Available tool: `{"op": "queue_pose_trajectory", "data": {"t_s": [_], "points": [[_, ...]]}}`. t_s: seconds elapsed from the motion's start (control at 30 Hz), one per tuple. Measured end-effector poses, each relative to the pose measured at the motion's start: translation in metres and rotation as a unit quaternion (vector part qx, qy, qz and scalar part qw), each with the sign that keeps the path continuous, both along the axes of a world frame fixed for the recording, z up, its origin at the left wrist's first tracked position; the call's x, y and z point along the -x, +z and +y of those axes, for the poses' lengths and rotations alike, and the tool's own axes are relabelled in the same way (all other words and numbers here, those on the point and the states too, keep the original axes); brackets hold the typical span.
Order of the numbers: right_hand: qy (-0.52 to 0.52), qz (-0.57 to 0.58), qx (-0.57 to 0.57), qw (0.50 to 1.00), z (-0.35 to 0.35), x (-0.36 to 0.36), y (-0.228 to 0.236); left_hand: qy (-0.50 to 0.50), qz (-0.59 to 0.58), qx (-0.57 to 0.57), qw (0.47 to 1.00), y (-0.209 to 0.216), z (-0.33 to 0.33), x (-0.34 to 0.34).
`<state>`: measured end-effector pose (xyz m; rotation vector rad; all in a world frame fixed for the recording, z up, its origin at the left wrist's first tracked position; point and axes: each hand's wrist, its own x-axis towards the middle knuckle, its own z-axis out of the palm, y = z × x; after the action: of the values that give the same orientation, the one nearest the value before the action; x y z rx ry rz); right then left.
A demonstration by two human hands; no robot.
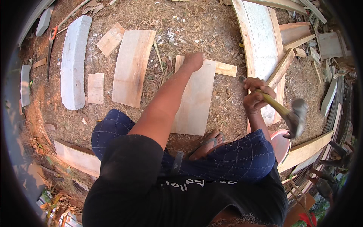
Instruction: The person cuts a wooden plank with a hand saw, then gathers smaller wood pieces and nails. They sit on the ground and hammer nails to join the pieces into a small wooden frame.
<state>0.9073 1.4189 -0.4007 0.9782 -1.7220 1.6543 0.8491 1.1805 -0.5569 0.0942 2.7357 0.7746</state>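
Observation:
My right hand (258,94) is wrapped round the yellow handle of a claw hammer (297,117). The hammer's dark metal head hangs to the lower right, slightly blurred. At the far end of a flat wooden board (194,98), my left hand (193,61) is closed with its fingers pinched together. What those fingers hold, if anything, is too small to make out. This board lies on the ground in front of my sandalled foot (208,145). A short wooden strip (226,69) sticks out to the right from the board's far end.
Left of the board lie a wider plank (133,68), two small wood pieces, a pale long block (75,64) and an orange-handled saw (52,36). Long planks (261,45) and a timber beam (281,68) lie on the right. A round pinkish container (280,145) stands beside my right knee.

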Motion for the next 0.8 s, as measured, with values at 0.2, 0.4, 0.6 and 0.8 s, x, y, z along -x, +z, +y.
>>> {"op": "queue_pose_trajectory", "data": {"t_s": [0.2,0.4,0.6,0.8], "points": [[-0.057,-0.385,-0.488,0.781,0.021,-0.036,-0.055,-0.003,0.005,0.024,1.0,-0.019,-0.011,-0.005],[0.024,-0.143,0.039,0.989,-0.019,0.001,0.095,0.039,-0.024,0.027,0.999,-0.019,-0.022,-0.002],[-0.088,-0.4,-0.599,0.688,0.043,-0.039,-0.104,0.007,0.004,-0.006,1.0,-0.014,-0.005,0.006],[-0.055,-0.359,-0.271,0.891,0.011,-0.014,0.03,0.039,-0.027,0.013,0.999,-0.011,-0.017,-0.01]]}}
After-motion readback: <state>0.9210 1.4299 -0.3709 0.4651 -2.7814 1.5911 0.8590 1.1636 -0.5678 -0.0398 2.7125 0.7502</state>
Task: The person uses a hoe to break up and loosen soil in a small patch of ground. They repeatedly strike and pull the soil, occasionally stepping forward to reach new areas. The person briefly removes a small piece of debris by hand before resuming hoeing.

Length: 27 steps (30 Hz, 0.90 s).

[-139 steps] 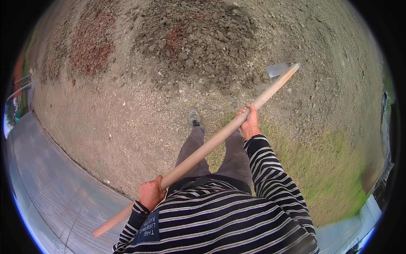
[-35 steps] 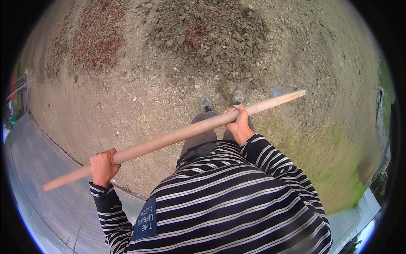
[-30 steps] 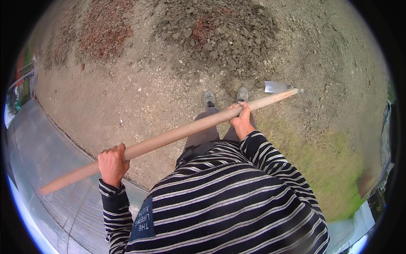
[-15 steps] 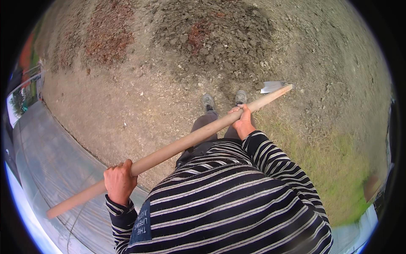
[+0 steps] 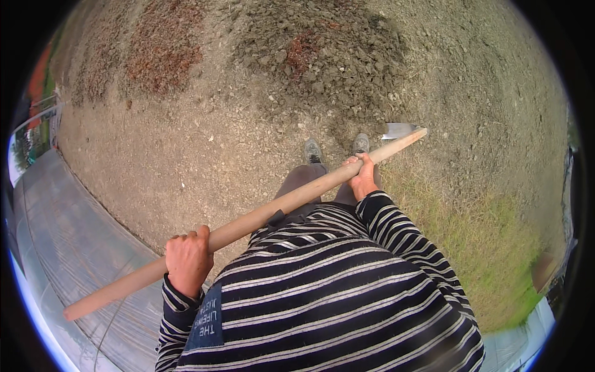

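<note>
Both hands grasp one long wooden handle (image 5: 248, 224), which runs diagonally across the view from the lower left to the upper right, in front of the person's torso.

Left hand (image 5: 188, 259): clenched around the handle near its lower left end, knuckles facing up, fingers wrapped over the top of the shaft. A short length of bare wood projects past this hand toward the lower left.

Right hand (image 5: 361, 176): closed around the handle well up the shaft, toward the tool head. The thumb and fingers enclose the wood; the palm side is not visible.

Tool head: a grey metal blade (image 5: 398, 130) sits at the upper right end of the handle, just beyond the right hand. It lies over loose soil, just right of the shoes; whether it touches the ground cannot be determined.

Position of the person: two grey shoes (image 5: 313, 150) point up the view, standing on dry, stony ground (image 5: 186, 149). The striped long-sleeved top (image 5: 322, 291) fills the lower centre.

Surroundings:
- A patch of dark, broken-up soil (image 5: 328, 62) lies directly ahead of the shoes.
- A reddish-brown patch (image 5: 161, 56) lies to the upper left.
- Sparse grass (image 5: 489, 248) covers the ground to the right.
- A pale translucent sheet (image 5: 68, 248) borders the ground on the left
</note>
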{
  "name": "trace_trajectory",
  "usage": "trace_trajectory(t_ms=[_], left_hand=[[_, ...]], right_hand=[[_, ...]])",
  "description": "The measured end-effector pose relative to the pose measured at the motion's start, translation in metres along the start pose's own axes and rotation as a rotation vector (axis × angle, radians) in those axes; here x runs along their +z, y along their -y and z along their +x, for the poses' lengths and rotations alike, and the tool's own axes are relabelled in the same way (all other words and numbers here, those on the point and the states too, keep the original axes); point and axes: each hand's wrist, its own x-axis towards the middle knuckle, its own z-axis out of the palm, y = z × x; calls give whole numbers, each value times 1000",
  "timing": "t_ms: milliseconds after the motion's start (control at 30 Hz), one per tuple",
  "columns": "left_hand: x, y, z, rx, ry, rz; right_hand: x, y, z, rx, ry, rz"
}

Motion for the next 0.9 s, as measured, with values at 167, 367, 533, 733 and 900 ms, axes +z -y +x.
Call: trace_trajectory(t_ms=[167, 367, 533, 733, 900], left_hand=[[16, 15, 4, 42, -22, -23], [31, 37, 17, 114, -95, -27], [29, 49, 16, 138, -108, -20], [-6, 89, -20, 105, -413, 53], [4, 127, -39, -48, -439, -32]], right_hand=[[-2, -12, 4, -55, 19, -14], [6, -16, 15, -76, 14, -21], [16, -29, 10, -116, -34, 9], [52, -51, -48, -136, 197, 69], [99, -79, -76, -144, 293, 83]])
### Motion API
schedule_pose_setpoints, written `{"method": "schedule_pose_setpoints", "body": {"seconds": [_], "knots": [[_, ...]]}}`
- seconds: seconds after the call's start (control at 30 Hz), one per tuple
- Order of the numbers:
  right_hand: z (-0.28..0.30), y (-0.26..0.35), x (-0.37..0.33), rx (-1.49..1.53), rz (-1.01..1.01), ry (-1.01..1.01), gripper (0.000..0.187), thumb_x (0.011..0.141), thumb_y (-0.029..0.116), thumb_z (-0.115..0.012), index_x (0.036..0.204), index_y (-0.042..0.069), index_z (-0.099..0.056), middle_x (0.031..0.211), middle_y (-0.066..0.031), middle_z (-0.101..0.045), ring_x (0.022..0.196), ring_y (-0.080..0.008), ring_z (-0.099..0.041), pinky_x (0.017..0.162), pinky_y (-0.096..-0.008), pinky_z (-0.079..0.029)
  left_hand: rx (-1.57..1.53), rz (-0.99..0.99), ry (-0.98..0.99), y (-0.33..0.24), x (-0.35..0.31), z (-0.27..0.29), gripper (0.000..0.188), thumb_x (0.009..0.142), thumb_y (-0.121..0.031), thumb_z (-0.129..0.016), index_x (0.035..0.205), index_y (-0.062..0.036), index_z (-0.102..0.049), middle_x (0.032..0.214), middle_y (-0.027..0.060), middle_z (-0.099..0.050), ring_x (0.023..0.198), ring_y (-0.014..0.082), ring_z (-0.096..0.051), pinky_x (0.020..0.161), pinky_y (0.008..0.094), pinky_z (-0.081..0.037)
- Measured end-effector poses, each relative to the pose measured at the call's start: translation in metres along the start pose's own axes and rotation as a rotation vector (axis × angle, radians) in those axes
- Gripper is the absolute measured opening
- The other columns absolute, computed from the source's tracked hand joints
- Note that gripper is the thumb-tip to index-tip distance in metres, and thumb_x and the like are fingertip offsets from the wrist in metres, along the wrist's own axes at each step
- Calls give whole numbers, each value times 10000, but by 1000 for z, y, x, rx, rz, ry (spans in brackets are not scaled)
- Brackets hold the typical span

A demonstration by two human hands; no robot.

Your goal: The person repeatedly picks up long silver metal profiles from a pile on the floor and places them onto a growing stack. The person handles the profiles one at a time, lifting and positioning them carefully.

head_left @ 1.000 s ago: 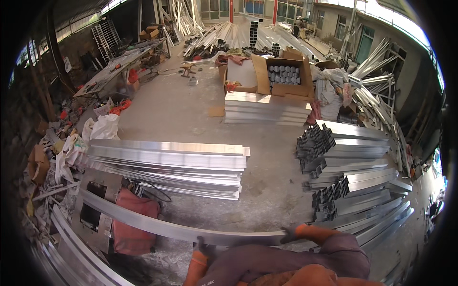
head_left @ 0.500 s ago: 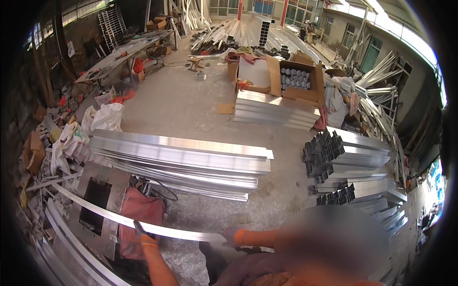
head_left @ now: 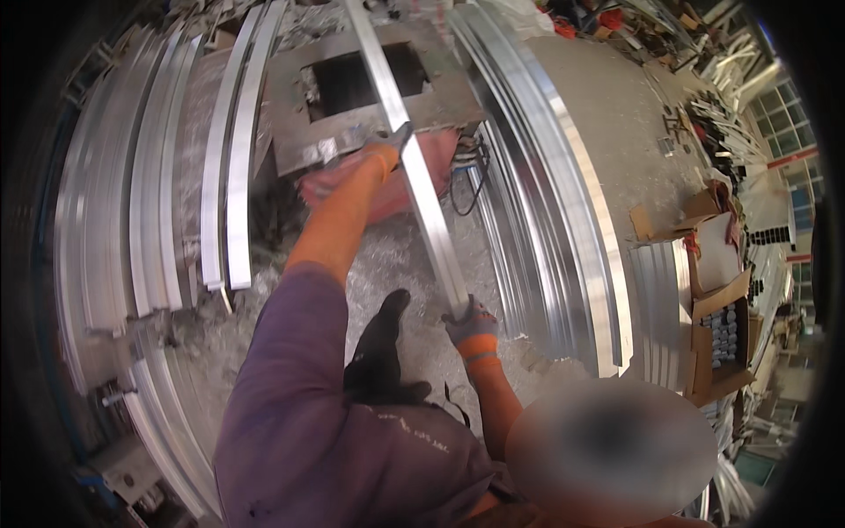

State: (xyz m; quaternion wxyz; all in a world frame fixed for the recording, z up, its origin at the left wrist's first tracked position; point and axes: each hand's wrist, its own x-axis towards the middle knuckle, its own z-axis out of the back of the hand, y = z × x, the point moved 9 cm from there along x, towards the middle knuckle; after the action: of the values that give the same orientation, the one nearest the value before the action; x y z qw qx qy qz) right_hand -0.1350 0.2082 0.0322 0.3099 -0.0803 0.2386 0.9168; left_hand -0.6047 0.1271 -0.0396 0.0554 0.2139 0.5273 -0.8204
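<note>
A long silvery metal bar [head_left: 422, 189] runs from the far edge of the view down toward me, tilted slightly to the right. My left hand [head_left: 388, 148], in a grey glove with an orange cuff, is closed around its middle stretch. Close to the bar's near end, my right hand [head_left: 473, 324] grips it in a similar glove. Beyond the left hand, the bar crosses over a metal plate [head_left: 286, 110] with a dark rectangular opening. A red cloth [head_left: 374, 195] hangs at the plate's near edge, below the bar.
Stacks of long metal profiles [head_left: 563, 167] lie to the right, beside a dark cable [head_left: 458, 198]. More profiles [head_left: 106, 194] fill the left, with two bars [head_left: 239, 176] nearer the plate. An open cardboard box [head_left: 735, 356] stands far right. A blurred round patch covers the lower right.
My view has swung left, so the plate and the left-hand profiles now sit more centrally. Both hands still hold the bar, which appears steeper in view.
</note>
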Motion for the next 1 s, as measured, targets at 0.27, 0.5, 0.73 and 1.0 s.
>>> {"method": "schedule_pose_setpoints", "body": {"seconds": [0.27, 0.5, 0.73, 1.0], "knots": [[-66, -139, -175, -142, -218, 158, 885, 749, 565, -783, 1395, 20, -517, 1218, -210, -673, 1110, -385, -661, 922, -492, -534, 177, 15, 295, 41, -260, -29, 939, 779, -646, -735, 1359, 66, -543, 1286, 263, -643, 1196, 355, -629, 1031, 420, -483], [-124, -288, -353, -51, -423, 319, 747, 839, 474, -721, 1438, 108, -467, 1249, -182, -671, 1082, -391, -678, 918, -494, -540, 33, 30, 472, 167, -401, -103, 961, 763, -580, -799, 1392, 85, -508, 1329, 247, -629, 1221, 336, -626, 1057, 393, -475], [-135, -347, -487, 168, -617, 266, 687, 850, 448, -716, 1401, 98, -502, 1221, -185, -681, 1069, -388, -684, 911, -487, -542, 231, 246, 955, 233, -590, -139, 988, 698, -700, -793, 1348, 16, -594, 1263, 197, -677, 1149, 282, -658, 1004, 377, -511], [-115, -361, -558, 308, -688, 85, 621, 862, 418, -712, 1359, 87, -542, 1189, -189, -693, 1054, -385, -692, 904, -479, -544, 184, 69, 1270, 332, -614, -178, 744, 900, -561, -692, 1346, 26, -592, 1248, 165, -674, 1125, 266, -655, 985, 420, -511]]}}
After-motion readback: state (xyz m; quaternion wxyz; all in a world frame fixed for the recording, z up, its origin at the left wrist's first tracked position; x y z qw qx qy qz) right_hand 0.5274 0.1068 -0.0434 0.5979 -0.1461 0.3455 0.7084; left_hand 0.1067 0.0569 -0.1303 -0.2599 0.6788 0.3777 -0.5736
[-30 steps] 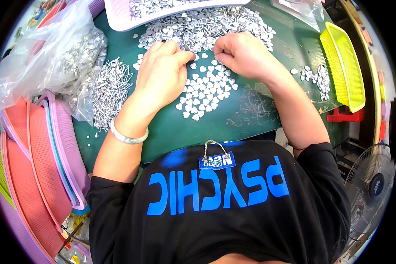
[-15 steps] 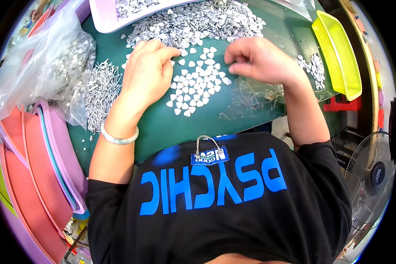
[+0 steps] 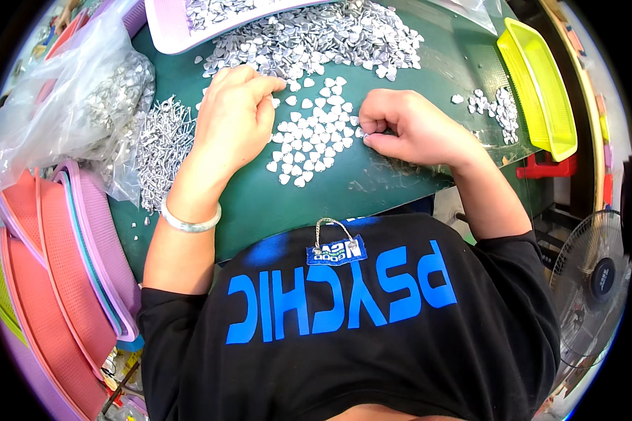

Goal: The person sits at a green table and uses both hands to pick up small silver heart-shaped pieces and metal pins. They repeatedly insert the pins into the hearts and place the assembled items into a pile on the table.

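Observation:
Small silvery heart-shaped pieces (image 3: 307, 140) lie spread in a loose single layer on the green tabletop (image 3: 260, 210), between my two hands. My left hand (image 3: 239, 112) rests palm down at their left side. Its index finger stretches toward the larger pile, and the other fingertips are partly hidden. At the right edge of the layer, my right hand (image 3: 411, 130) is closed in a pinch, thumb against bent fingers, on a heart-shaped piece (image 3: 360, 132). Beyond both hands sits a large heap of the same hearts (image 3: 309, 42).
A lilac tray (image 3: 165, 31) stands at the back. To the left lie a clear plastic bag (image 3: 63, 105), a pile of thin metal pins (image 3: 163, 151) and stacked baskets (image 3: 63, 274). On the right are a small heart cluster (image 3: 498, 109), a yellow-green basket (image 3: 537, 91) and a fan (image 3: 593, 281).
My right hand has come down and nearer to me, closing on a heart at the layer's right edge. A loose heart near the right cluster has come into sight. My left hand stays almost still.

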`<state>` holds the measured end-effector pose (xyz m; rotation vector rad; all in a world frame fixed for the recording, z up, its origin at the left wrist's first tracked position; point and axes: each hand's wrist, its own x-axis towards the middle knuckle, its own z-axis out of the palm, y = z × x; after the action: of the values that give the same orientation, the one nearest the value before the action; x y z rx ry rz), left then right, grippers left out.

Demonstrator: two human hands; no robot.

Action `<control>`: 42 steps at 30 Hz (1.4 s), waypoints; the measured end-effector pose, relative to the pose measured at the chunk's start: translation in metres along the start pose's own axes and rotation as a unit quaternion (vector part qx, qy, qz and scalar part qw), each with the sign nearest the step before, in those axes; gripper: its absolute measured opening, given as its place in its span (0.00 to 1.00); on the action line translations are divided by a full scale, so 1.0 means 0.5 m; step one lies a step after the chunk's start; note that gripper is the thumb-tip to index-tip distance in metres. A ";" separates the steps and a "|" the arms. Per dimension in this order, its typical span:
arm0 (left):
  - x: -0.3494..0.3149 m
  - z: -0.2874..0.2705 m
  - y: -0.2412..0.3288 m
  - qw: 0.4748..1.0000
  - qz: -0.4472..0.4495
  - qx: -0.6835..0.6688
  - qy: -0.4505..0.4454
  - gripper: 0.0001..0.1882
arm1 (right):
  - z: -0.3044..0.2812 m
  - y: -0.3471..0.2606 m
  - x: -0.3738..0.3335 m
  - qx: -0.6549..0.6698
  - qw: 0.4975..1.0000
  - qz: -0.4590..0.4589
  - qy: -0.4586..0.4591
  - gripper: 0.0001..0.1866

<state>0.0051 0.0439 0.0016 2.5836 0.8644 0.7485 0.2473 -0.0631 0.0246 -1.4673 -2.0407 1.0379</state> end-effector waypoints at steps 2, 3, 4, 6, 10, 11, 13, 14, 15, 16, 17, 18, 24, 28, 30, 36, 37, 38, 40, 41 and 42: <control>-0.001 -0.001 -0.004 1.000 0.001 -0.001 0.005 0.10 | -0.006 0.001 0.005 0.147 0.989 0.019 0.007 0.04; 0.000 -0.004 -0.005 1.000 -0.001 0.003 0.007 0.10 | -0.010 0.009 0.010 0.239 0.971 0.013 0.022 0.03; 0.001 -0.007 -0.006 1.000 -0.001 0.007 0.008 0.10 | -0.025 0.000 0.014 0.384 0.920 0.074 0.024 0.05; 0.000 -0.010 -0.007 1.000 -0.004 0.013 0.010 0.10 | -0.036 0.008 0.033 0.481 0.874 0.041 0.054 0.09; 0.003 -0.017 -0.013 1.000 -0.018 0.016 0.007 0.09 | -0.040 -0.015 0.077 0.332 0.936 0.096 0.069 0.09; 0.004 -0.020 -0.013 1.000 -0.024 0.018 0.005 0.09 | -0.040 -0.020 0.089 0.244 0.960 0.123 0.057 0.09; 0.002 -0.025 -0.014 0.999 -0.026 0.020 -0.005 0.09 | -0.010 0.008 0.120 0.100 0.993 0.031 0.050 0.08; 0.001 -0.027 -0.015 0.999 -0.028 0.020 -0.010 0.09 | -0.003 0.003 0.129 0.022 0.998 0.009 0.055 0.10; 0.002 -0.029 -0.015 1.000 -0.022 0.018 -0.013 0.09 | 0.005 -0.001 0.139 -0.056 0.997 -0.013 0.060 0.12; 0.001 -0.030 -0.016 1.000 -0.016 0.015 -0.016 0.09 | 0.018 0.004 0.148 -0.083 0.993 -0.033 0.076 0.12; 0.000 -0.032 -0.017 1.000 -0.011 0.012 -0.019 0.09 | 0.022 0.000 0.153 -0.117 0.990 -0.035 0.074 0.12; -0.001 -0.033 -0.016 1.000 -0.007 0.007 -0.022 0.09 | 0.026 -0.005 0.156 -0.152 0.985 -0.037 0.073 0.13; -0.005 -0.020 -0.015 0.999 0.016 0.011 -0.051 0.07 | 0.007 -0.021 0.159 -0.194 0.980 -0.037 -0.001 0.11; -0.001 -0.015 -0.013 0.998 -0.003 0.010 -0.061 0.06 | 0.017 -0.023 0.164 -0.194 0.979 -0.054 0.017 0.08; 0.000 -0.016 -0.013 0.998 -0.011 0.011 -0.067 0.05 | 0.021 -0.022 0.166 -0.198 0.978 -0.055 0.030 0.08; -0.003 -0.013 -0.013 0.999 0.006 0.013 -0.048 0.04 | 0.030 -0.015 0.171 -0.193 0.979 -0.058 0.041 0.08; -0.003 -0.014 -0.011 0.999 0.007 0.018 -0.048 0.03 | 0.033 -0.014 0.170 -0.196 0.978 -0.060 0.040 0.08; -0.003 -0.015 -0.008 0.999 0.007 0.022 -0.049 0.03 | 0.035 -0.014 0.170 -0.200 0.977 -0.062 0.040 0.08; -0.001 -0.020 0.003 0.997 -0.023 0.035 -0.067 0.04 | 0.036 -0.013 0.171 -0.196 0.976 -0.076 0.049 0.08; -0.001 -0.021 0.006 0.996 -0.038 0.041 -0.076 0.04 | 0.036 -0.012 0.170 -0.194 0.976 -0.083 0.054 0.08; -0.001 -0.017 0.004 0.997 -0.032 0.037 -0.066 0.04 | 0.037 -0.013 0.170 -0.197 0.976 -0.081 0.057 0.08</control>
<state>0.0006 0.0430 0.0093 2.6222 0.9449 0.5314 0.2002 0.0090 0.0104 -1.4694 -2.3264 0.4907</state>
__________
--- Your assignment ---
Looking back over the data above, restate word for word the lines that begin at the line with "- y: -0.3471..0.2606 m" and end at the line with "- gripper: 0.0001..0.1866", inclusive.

--- Response area ---
  - y: -0.3471..0.2606 m
  - x: -0.3738..0.3335 m
  - qx: -0.6549..0.6698
  - qw: 0.4975..1.0000
  - qz: -0.4590..0.4589
  - qy: -0.4586..0.4591
  - gripper: 0.0001..0.1866

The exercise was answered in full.